TASK ITEM:
Your answer should consist of each line below that includes the word "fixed".

DATASET EXCERPTS:
*** Begin section ***

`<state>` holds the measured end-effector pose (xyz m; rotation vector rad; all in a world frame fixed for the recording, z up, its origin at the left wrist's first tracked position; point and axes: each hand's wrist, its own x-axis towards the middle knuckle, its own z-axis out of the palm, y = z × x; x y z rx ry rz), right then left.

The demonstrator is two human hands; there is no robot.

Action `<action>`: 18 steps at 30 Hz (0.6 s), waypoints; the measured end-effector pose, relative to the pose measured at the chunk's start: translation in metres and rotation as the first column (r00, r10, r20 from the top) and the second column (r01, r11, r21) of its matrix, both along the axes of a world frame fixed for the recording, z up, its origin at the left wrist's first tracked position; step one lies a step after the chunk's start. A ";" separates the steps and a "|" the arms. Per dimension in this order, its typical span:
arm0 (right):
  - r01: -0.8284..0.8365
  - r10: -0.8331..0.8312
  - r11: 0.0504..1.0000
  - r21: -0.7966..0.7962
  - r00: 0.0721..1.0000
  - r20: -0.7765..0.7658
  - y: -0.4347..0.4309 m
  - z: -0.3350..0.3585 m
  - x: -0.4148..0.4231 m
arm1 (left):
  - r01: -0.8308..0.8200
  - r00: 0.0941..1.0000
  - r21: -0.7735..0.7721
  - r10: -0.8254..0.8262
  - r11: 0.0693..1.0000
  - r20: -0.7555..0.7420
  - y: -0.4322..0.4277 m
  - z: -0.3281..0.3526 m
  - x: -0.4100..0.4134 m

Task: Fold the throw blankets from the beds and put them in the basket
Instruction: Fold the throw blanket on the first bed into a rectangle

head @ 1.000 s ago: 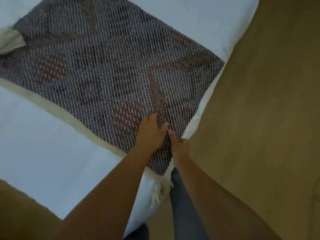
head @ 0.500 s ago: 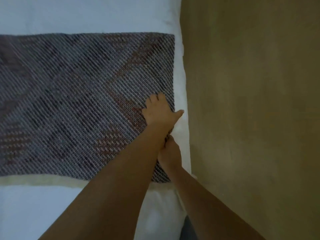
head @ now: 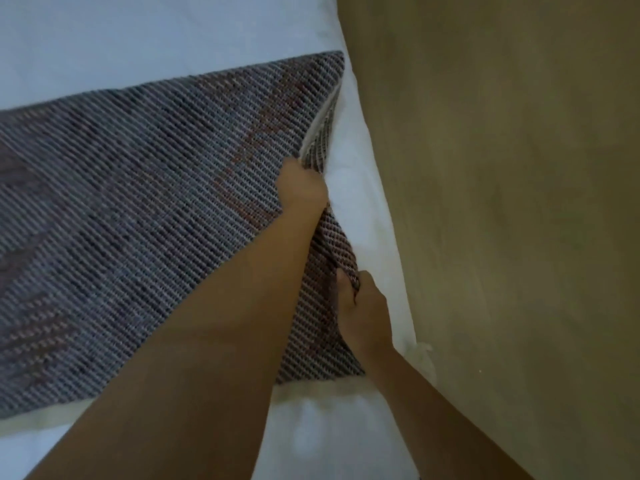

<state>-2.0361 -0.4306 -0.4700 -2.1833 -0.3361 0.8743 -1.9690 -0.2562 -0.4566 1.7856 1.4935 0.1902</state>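
A grey woven throw blanket (head: 145, 209) with reddish patterns lies across the white bed (head: 138, 32), its right edge by the bed's side. My left hand (head: 300, 188) grips that right edge midway along, fingers curled under the cloth, and the edge there is lifted off the sheet. Closer to me, my right hand (head: 362, 306) pinches the same edge and bunches it up. A cream hem runs along the blanket's near side. No basket is in view.
The tan floor (head: 519, 202) fills the right half of the view, next to the bed's edge. White sheet (head: 332, 438) shows between my forearms at the bottom.
My left hand went from lying flat on the blanket to gripping its right edge. Both hands have raised that edge off the sheet. The view has shifted slightly.
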 end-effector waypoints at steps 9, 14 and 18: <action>0.020 -0.036 0.996 0.090 0.983 0.181 0.105 0.047 -0.139 | -0.027 0.960 0.142 -0.014 0.989 0.279 0.098 0.038 -0.123; -0.021 0.004 0.984 0.174 0.995 0.098 0.206 0.058 -0.257 | 0.023 0.968 0.259 -0.086 0.966 0.234 0.197 0.041 -0.245; -0.130 0.125 0.980 0.152 0.991 0.042 0.277 0.055 -0.338 | 0.036 0.994 0.291 -0.064 0.956 0.087 0.274 0.031 -0.336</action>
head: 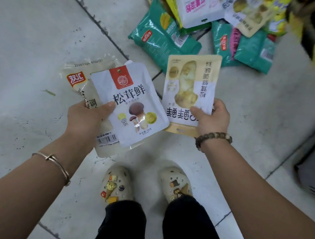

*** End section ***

ANSWER AREA:
`<state>` holds the measured end-effector pose (xyz m; rotation vector rad; all in a world frame fixed for the recording, z up, its origin at the left wrist's first tracked position; point and axes: each hand's wrist, its own x-axis towards the middle knuckle, its own z-axis out of the palm, y = z × x; x y z rx ry rz), right then left.
Action `<action>`: 18 steps at 30 Hz (0.6 s), waypoints; the measured end-effector pose, relative to the pose measured at the chunk's start: translation in metres and rotation as the first column (r00, r10, r20 from the top) and the second column (r01, r11, r21) of its matrix, both along the axes of a world frame fixed for the recording, z up, its origin at the left wrist's first tracked position; step one lies a step after the chunk's start. A ";" separates the steps and a "|" the arms. Per dimension in this order, its typical span:

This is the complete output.